The study was presented at the annual meeting of the Pediatric Academic Societies in Baltimore, Maryland.
The Institute of Medicine has identified CMV as one of only seven diseases for which vaccine development should be given the highest priority for research and development. In fact, CMV infection is the second most common identified cause of mental retardation in newborns, after Down syndrome. A mother can pass CMV on to her newborn baby, even if she does not feel ill herself. Unfortunately, the infant, when infected in the womb, can suffer serious consequences. CMV infection is also a leading cause of deafness in children.

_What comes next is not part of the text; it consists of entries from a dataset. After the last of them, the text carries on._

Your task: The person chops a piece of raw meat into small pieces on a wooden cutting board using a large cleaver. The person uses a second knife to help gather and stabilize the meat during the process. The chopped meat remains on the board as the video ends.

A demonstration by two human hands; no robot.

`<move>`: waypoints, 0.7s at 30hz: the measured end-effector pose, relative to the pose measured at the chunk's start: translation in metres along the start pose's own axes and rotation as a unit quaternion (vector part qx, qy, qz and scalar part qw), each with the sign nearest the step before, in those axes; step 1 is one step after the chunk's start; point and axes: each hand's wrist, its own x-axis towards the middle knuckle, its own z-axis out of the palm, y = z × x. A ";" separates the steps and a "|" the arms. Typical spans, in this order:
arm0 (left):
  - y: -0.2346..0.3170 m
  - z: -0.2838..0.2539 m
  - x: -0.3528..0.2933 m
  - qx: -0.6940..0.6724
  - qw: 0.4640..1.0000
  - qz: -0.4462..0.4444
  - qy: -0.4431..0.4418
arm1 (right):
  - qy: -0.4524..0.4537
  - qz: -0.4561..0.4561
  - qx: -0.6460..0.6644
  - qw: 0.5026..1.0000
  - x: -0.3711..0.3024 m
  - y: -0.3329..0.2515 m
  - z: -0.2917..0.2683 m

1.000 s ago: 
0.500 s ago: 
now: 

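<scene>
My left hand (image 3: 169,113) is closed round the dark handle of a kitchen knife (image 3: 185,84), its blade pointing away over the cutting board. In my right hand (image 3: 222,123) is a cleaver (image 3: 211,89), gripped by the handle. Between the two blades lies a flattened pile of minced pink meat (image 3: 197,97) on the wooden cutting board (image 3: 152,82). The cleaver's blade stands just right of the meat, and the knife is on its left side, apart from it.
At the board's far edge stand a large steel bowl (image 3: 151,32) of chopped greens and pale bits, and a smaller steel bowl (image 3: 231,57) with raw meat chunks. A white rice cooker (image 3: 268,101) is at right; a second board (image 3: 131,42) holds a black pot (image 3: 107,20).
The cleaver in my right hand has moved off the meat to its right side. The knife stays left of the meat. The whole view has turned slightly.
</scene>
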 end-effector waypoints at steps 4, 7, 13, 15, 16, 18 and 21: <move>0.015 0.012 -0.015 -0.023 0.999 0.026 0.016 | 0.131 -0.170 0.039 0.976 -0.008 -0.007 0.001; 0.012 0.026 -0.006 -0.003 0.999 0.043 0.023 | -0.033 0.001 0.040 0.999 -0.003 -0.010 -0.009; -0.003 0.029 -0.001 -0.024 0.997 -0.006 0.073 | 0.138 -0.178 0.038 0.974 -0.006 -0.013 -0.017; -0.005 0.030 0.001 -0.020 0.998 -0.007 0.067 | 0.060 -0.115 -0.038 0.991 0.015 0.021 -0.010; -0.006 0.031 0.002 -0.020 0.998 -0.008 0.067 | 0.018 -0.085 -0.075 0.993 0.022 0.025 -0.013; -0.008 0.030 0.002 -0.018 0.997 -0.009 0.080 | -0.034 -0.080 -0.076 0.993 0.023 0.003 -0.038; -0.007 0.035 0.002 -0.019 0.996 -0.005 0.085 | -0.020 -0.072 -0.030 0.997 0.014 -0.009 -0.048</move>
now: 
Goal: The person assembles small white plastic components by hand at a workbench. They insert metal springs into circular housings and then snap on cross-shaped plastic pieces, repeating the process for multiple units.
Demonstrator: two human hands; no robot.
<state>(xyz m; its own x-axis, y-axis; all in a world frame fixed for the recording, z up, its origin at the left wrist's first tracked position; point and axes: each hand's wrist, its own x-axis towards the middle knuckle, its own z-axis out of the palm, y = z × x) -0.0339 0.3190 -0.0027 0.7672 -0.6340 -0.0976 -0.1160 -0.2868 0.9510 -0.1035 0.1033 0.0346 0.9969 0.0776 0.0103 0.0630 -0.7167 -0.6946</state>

Mark Schleiss, MD, a physician in the division of infectious diseases at Cincinnati Children's and lead author of the study, discovered a key gene in guinea pig CMV in the mid-1990s that became the basis for development of the current vaccine. The guinea pig is the most relevant preclinical screening model for evaluating CMV vaccines, since CMV can cross to the newborn animal, just as it does in newborn infants.
In the current study, the cloned, recombinant vaccine proved to be effective in the guinea pig model in preventing transmission of CMV from mothers to their offspring.
"Although the CMV virus contains hundreds of genes, the most important ones to target for vaccine development are those that encode, or carry the genetic blueprint, for the outer protein coat of the virus, the ...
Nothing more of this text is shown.